In the run up to the polls that year, there had been strong lobbying for the National Alliance of Kenya (NAK) to pick a neutral candidate from outside the orbit of the Democratic Party (DP), Ford Kenya and National Party of Kenya (NPK) in what could have seen the fronting of a different candidate other than Mr Kibaki.
The name floated, according to notes by a Cabinet minister who served in the Kibaki government was then National Council of Churches of Kenya chief executive Rev Mutava Musyimi, the former Gachoka MP.
The other alternative, strongly backed by Ford People’s Simeon Nyachae, was to select the NAK candidate through a primary contest. But the physical presence of Mr Kibaki, backed by strong lobbying by Ms Ngilu of NPK and Mr Kijana Wamalwa (Ford Kenya), carried the day.
The late Nyachae stormed out of the arrangement and ran his own campaign, which saw him come a distant third after Mr Kibaki and President Kenyatta.
Jubilee Party vice-chairman David Murathe said that in the end, the separate groups are expected to culminate into one outfit they hope to ride on to victory.
“Expect Jubilee, ODM and One Kenya Alliance to be on the same side when the elections are called. The work the President and his political friends are putting in place will soon show. Our opponents are in for a rude shock,” Mr Murathe, a confidante of the President said.
Other key leaders such as governors Alfred Mutua (Machakos), Ms Ngilu (Kitui), Kivutha Kibwana (Makueni), Wickliffe Oparanya (Kakamega) and Hassan Joho (Mombasa)are part of the team.
DP Ruto is reaching out to the same players, promising them plum positions in his government.
Senator Wetang’ula’s name has consistently been bandied as being on the verge of working with the DP but he denies it. “That is stranger than fiction. If I make any political step, I make it public. I am not double-faced.”
The second in command is also said to have made overtures to Mr Mudavadi as a possible running mate,but the ANC boss says he has his eyes firmly trained on the presidency.
An inclusive Kenya
A leading strategist in Dr Ruto’s camp said they are eagerly awaiting the dissolution of Nasa to pave way for alliance building with its principals.
President Kenyatta’s efforts to bring what used to be the opposition together were jolted by the High Court ruling that “stopped reggae”, the Building Bridges Initiative (BBI) led by him and Mr Odinga to amend the constitution.
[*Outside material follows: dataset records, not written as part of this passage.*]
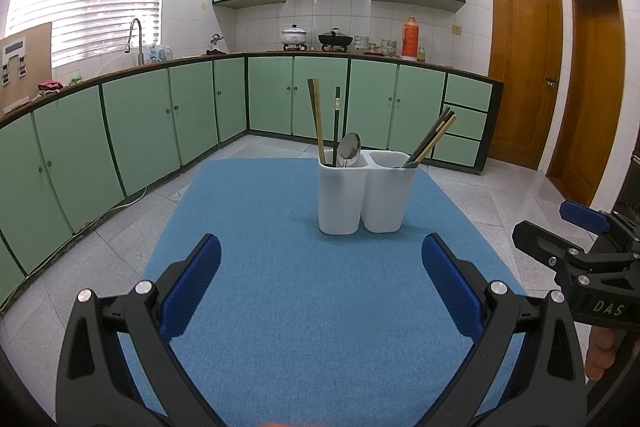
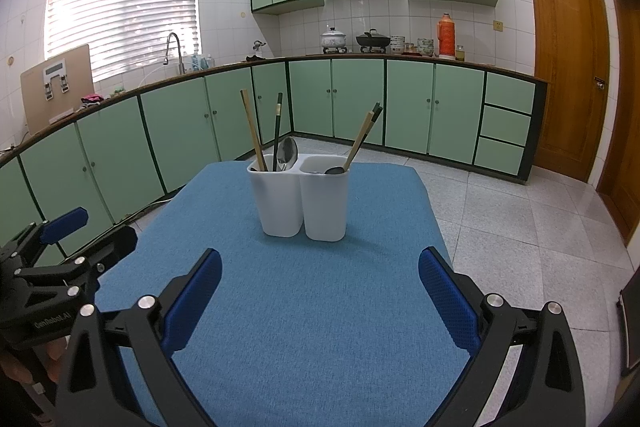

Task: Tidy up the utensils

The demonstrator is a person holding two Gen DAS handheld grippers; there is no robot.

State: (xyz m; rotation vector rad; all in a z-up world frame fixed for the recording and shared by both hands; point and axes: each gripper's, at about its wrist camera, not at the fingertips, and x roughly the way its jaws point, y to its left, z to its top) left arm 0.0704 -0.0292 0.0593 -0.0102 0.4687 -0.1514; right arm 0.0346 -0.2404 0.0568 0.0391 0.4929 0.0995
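Left gripper (image 1: 320,287) low over the near part of the blue mat (image 1: 280,227), short of the holder (image 1: 366,199), jaws spread wide, nothing between them. Holder upright on the mat toward its far end, two white cups touching side by side. In the holder's left cup: light chopsticks (image 1: 317,119), dark chopsticks (image 1: 337,123), spoon (image 1: 349,149), bowl up. In the right cup: chopsticks (image 1: 434,139) leaning right, another spoon (image 2: 334,170) barely above the rim. Right gripper (image 2: 320,291) right of the left one, also near of the holder, jaws wide and empty.
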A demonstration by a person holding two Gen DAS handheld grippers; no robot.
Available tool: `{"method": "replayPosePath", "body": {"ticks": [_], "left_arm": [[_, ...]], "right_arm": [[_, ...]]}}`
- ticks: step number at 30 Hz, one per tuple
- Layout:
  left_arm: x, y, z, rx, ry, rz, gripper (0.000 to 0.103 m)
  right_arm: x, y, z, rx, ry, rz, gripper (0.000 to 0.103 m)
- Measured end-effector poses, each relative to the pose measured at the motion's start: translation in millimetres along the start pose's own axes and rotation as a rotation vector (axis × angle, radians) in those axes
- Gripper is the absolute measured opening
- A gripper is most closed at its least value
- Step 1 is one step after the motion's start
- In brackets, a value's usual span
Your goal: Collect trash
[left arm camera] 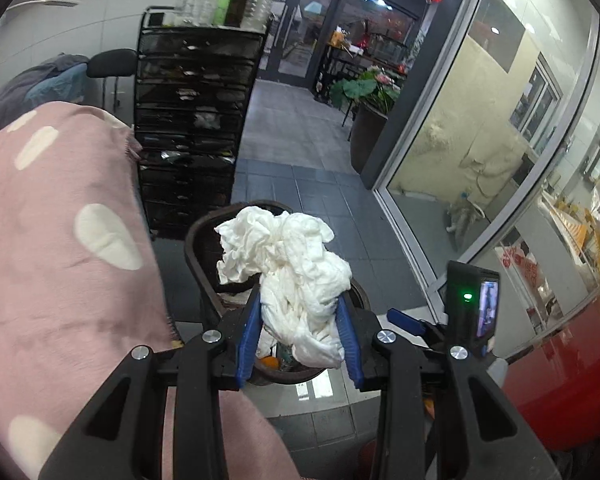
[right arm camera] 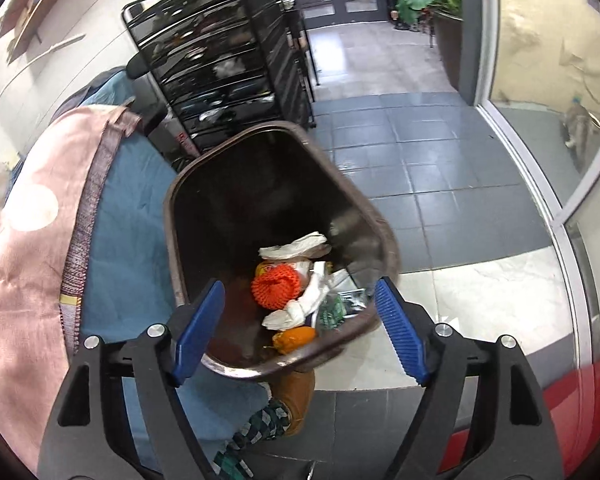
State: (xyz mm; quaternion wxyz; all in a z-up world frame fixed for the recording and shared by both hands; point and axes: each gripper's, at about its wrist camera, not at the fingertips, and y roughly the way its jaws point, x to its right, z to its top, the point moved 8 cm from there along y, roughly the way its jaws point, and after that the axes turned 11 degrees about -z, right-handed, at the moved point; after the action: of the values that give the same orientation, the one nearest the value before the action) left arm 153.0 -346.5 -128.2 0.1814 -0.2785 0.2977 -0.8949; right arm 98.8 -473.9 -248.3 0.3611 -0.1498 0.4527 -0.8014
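The left hand-held gripper [left arm camera: 300,316] clamps a crumpled white tissue wad [left arm camera: 288,256] above the dark brown plastic bin [right arm camera: 276,216], ready to drop; the right hand-held gripper [right arm camera: 300,320] hangs over it, jaws apart, empty.

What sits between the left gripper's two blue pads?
A crumpled white tissue wad, pinched by the left gripper above the brown trash bin. The left wrist view shows it.

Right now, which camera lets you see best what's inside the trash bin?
The right wrist view: it looks down into the open trash bin, showing paper and orange scraps. In the left wrist view, the white tissue wad held by the left gripper hides most of it.
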Motion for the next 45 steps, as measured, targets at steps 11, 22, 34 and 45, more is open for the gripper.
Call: {"method": "replayPosePath", "body": {"ticks": [11, 22, 34, 45], "left_arm": [[-10.3, 61.1, -2.7, -0.135, 0.003, 0.028, 0.037], [-6.3, 86.1, -9.8, -0.169, 0.048, 0.049, 0.084], [24.9, 0.0, 5.9, 0.053, 0.066, 0.045, 0.098], [-12.9, -137.3, -21.3, 0.315, -0.005, 0.287, 0.098]], "right_arm": [[27.7, 3.5, 1.4, -0.007, 0.033, -0.046, 0.079], [44.1, 11.2, -1.2, -0.027, 0.026, -0.102, 0.08], [25.2, -20.1, 11.7, 0.066, -0.002, -0.085, 0.08], [-75.0, -141.7, 20.6, 0.382, -0.182, 0.081, 0.095]]}}
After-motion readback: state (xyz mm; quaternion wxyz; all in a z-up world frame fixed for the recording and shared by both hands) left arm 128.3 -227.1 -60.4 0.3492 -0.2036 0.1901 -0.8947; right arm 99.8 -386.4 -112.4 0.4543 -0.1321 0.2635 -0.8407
The BBI was to, among other things, expand the Executive branch of government by re-introducing the positions of a prime minister and two deputies, which would make it easy to create the super alliance.
If the constitution will not be changed, observers say building the new outfit will run into problems on how to share out positions.
Kanu Secretary-General Nick Salat yesterday said that BBI or no BBI, talks on an all-inclusive alliance to be launched before the next elections were progressing on well.
“In the event we run out of time through the BBI, we will set aside our individual ambitions and form one formidable force. We all agree that the present arrangement has no room for all of us, that’s why we wanted BBI. But time is of essence. Unity is key for those of us who have decided that an inclusive Kenya is conducive for all of us. Efforts are being put in place to ensure we do not disintegrate,” he said.
If the push comes to fruition, it will add another chapter to the short shelf life of parties and alliances in the country.
In this context, they are referred to as special purpose vehicles, which are abandoned as soon as the short-term objectives are achieved.
In the run up to the 2017 General Election, President Kenyatta and Dr Ruto led 12 other parties into closing shop to join Jubilee. The idea was to come up with a national party, which they rode on to win both the presidency and majority seats in Parliament.
But no sooner had they won power than they were plunged into internal strife, largely accelerated by the political truce (Handshake) the President reached with Mr Odinga.